The performances are heightened in that great old-fashioned movie way of putting on a personality that distinguishes each player from the ensemble. Is Christian Bale maybe pushing his limits there? Sure, but the character gives him license to do so, and he prances around the film with the same pompous energy as that infamous leaked audio from behind the scenes of Terminator: Salvation, and it’s about damn time we got that Christian Bale for an entire movie. Tracy Letts, as is now his custom, wrings a lot from single words. Matt Damon retains a certain rascally element underneath his friendly cool; Carroll is a salesman at this point, but there’s something corrupt about Damon that reminds us he’ll undermine the rules whenever he can. Ray McKinnon, as Carroll’s longtime right-hand man Phil, grounds the film and gives probably its finest performance, seemingly having walked straight off the side of the track and onto the film.

Its racing scenes aren’t the most insane thing you’ve ever seen, but they’re totally thrilling, whipping around and cutting to this terrific rhythm between the driver, the car, and the track, keeping the geography straight while conveying the rush of driving. There’s no stage work, no blue screen, it’s all people in cars actually zooming through the location. Cinematographer Phedon Papamichael, who will be the first to admit he’s not much of a craftsman – “I barely know where the on/off switch is on my camera and I don’t know anything about gamma curves, nor do I care about any of that,” he told Moviemaker Magazine – nevertheless captures these remarkable objects in motion from their perspective, harkening back to the work he did with Mangold on the severely-underrated action film Knight and Day. The switch to digital here allows for low-light sequences like a walk at dusk on an airplane runway, or the hazardous pitch-black high-speed racing at Le Mans. We feel what it means to barrell 200 miles per hour through the night when there’s almost nothing to see in front of you.

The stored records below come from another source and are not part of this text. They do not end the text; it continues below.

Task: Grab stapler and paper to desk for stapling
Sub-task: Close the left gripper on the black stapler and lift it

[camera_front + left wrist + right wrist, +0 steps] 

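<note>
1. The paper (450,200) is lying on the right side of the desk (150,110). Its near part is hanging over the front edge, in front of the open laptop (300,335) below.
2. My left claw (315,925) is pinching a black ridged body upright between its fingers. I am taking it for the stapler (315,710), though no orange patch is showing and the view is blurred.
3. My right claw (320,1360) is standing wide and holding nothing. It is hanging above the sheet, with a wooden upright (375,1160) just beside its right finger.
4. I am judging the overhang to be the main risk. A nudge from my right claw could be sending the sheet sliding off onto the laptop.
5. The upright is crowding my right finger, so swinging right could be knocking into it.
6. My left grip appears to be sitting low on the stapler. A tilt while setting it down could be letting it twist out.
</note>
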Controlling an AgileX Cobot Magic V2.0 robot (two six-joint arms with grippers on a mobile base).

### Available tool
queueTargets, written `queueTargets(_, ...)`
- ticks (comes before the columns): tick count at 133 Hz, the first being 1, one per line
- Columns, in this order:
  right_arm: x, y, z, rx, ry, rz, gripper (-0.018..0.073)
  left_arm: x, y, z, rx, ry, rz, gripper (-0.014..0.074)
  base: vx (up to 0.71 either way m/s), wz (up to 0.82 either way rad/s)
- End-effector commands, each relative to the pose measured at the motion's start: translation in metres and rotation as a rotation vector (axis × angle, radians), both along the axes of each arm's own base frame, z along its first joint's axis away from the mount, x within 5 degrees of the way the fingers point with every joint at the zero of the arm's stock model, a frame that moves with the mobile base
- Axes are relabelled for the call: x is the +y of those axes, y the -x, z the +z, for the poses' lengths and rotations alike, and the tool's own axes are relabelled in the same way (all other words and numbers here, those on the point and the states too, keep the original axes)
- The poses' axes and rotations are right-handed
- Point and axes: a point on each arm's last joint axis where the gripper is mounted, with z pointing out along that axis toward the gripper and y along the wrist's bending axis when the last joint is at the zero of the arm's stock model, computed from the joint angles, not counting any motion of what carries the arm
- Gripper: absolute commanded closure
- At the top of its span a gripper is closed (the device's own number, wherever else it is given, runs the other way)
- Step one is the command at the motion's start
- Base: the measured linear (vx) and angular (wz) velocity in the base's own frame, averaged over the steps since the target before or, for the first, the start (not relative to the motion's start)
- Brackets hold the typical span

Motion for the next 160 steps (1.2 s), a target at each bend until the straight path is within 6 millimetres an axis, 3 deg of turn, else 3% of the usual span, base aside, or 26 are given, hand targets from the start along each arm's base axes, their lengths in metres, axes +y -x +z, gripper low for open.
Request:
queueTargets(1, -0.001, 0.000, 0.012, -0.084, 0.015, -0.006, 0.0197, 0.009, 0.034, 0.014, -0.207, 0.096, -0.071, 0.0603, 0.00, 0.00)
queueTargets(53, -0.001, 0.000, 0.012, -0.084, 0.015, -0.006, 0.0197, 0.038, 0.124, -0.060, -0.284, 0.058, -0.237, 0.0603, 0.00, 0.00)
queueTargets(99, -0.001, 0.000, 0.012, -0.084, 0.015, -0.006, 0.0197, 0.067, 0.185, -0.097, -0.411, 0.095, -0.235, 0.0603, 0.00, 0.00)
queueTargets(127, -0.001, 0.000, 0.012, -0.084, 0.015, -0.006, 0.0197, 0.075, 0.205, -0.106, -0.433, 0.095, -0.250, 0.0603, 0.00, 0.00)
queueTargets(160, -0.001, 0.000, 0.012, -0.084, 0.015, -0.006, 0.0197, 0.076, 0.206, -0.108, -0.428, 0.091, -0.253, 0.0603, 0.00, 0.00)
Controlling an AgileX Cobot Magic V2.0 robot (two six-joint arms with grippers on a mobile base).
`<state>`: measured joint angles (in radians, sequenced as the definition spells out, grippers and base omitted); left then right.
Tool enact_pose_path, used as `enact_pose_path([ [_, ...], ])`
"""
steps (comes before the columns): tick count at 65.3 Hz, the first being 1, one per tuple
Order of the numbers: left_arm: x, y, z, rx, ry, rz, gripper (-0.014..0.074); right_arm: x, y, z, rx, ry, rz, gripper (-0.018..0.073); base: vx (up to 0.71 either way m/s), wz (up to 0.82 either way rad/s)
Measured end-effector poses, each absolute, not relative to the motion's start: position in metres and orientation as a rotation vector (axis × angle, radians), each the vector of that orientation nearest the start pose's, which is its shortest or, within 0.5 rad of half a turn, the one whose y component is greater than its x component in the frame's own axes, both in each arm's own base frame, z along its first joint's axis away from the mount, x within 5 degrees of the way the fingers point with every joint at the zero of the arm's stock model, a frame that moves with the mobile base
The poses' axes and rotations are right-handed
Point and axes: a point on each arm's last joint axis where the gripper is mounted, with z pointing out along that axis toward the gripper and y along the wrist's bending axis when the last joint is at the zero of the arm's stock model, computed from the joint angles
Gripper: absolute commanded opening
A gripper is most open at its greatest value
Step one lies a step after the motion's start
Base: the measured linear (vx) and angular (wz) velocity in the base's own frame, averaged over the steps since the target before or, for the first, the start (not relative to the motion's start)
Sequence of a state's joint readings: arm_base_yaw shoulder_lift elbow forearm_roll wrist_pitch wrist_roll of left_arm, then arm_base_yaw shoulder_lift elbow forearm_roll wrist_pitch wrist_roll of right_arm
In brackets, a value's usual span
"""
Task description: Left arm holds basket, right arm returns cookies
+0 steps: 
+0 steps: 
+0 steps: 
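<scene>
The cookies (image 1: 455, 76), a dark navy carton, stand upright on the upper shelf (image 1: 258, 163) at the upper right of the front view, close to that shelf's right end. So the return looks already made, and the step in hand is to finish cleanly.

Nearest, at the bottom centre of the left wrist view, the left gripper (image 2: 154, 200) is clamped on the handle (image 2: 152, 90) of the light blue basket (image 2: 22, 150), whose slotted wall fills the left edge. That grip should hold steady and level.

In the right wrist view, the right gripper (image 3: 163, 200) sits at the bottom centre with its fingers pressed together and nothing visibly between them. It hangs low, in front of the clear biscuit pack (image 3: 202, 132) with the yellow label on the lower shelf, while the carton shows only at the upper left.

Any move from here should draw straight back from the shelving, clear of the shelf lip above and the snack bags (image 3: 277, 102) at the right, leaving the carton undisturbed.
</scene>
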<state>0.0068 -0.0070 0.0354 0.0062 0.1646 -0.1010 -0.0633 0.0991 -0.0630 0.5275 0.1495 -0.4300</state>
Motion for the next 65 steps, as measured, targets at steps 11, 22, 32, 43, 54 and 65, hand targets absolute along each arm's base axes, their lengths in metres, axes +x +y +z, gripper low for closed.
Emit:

One could read into this scenario, of men negotiating the limits of corporate sponsorship in order to do the best job they can, a reflection of Mangold’s own work ethic, the constant need to prove his expertise to people who have none. That Mangold does not belabor their struggle is a testament to his own professionalism – for Carroll, and perhaps for the director, it’s all just part of what it takes to get the job done. Perhaps it is endemic to the American capitalistic sickness that we are so enamored of people who do their jobs well; so long as we’re tunneled in that, may we always be blessed to have directors who express it as well as James Mangold.